The company's chief investment officer, Cameron Watson, said the falling value of property and shares, along with declining investments such as fixed income and managed funds, saw net household wealth fall from $396,000 to $351,000.
There had been few hiding places.
"Even those who invested in cash have received an after-tax real return of virtually zero, given inflation was extremely high this year at 5.1%."
The result was lower wealth so therefore lower spending, already evident by lower retail sales and building activity, and gross domestic product falling 0.3% in the March quarter, 0.2% in June.
Mr Watson expected a similar decline for the September quarter.

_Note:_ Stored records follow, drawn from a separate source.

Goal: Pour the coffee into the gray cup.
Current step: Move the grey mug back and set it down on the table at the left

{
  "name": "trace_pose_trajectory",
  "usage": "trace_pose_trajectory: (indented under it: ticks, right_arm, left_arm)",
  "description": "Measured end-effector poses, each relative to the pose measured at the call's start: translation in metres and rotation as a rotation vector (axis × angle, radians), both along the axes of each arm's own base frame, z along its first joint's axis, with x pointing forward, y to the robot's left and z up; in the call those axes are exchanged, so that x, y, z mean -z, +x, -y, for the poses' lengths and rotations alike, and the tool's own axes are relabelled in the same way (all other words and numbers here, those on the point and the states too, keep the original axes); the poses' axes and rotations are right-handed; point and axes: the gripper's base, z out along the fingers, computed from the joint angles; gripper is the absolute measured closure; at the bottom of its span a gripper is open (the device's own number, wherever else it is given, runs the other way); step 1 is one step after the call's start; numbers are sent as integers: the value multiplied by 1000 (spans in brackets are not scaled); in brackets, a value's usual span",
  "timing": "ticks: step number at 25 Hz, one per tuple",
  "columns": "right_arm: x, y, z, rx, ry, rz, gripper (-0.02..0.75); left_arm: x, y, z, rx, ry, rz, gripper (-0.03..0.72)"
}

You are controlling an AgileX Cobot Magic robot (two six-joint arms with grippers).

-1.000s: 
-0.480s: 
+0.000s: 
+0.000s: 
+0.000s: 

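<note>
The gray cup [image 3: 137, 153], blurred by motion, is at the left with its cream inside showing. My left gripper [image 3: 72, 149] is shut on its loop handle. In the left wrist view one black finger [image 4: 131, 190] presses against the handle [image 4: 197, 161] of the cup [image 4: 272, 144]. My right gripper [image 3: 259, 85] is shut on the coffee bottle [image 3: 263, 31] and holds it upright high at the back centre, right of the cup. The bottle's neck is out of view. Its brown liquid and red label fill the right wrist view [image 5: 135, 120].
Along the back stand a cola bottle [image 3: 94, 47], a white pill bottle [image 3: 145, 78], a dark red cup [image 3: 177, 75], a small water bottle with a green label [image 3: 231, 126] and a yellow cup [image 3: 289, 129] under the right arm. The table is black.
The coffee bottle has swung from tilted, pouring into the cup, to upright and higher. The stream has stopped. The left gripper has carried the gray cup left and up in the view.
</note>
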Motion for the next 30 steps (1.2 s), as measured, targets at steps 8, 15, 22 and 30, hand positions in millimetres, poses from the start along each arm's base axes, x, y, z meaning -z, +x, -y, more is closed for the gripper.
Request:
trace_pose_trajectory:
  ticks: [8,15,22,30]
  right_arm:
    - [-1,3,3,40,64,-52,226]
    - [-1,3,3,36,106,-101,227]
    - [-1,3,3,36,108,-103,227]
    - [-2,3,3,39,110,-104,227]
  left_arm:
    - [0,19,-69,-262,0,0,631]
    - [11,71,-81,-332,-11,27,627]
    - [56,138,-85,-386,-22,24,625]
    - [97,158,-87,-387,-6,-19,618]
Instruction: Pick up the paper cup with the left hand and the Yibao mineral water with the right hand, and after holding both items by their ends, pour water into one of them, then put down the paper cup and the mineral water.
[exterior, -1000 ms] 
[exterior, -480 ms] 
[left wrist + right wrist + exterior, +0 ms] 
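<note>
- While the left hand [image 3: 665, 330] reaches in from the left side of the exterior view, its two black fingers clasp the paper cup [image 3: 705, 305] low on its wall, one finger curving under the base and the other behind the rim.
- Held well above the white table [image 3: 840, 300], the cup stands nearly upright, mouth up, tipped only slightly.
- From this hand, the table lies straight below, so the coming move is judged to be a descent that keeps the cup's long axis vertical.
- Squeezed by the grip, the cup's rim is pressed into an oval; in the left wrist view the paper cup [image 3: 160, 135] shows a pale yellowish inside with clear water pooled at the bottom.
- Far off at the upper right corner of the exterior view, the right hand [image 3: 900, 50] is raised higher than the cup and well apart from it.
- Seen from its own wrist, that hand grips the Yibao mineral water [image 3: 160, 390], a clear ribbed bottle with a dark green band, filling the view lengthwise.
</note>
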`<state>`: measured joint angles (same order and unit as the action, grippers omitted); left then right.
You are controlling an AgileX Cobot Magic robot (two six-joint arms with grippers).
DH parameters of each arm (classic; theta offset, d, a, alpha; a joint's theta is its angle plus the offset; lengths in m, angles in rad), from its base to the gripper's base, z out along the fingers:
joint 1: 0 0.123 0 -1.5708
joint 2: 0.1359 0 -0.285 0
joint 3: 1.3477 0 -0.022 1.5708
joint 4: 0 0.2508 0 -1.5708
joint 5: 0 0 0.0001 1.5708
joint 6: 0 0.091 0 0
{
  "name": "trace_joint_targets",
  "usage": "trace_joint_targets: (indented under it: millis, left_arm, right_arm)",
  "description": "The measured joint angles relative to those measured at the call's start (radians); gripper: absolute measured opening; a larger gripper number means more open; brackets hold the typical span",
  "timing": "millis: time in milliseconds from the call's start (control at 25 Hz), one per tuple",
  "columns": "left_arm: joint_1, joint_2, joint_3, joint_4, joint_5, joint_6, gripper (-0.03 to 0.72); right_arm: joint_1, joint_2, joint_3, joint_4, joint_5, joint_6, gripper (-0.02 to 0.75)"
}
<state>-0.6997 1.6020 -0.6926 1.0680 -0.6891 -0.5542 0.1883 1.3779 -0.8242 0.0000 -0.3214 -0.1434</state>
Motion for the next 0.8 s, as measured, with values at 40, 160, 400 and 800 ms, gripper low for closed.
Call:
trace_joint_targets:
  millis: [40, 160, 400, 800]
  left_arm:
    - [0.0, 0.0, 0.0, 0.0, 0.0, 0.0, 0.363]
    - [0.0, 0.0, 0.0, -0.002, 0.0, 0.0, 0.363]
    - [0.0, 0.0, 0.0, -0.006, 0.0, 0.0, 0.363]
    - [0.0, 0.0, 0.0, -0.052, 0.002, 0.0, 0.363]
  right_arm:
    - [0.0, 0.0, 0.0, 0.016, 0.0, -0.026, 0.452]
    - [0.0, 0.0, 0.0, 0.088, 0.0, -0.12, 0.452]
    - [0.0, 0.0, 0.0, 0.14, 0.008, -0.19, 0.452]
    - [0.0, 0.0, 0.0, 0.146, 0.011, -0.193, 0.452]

He said 2009 would be difficult on the back of agricultural incomes coming off their peak, falling tourism numbers and tighter credit conditions.
But he took solace from the fact that, traditionally, markets turned before the economy.
"Any glimmer of hope that the economy may be reaching a nadir will see the market stabilise and begin to recover."
The other glimmer of confidence came from the fact markets with a bleak outlook had an average lifespan of 12 months.
The current bear market was already "long in the tooth", peaking 13 months ago.
Despite these difficulties, Mr Watson said he believed there would be some gains for the economy.
His nine picks for 2009 were:The sharemarket to bottom out in the first half of 2009.
The global banking crisis would be contained.
House prices to stabilise.
Interest rates to fall, with the official cash rate reaching 4.5% by June.
The New Zealand dollar to fall further, and bottom out at US48c.
Inflation to fall to under 1% by the end of 2009.
The Government to introduce further economic policies to enhance productivity.
Wall Street regulations to be tightened dramatically in the United States and tax cuts for middle income earners.
Central banks to factor house prices and share prices in the consumer price index inflation calculations.